Questa sì che è la vera pandemia, altro che il virus, perché da un’emergenza sanitaria, per quanto mondiale e devastante, prima o poi si esce, e non si può non uscirne. Dal piano inclinato del mono pensiero salamistro, invece, - da notare, a tal proposito, l’assordante silenzio della Gorman sulla vicenda - si rischia di finire dentro la botola tombale del conformismo, del politicamente corretto, del fariseismo assoluto che porta a esiti ridicoli, oltre che grotteschi: Pasolini, Proust e Gide li possono tradurre solo i gay, Balzac solo i puttanieri, Omero solo i greci, Leopardi solo quelli con la gobba, Pavese solo gli aspiranti suicidi, Céline solo gli antisemiti, Malaparte solo i fascisti e/o comunisti. Senza dimenticare altre spassosissime trovate, tipo film hollywoodiani ambientati nel Seicento francese, con tanto di nobili di colore alla corte del Re Sole, perché pure lì bisogna rispettare le quote del nuovo manuale Cencelli, facendo ammazzare dalle risate gli spettatori che non hanno ancora mandato il cervello all’ammasso.

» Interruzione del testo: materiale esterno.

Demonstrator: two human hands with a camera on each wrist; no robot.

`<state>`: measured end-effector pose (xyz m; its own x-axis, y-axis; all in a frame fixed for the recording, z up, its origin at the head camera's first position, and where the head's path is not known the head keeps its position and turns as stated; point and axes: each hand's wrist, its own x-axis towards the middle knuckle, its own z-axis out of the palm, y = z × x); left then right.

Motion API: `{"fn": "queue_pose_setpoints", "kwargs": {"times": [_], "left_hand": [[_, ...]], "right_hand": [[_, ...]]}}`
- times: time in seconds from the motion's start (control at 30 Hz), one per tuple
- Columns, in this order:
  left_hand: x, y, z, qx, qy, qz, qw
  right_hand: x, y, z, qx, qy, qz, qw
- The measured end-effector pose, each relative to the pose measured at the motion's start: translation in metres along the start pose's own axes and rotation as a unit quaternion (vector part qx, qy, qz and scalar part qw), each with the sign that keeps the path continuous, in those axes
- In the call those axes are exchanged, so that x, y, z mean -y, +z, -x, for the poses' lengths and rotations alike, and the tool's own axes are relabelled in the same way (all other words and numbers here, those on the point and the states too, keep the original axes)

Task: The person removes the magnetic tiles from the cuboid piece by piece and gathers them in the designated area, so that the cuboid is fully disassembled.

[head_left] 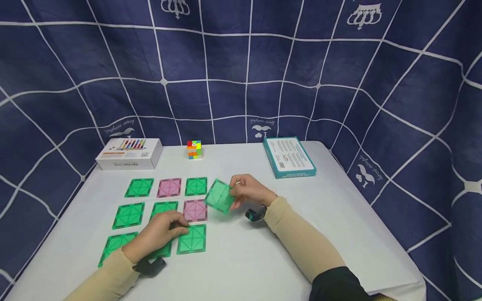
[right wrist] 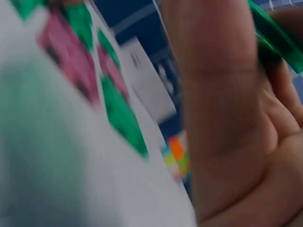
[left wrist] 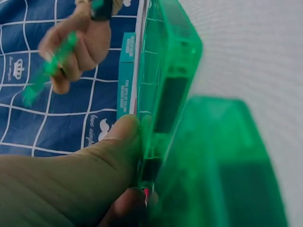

Ci si trova tra di noi, ci si parla tra di noi, ci si invita a cena tra di noi, si vive tra di noi, ci si traduce tra di noi, non c’è confronto, non c’è scontro, non c’è dialettica, non c’è sfida, un unico pensiero orwelliano che via via sgorga e gorgoglia ed esonda sui media - sempre pronti a farsi ventriloqui dei padroni del vapore - proprio da parte di quelli che tanto hanno combattuto per la parità e l’uguaglianza - pensate all’eroismo delle prime lotte femministe confrontato con le pagliacciate delle quote rosa - ma che, una volta ottenute la parità e l’uguaglianza, le intendono solo come parità e uguaglianza per loro, cercando di ripagare con la stessa moneta quelli che per secoli li hanno schiacciati ed emarginati. E quindi diventando esattamente come loro, esattamente come quelli che avevano sempre combattuto. La fattoria degli animali, appunto.

Si arriva a questo, al dogmatismo, alla dittatura tanto omeopatica quanto inscalfibile, quando si cerca la purezza a ogni costo e al contempo, proprio per questo motivo, si prepara la propria catastrofe. Perché non bisognerebbe mai dimenticarsi di quel memorabile aforisma di Nenni - a proposito, ci vorrebbe un anziano socialista per tradurlo in americano - che ai moralisti tutti d’un pezzo ricordava sempre che quando ci si mette a fare la gara a chi è più puro, alla fine arriva uno più puro che ti epura. Ci sarà sempre qualcuno di più nero di Amanda Gorman.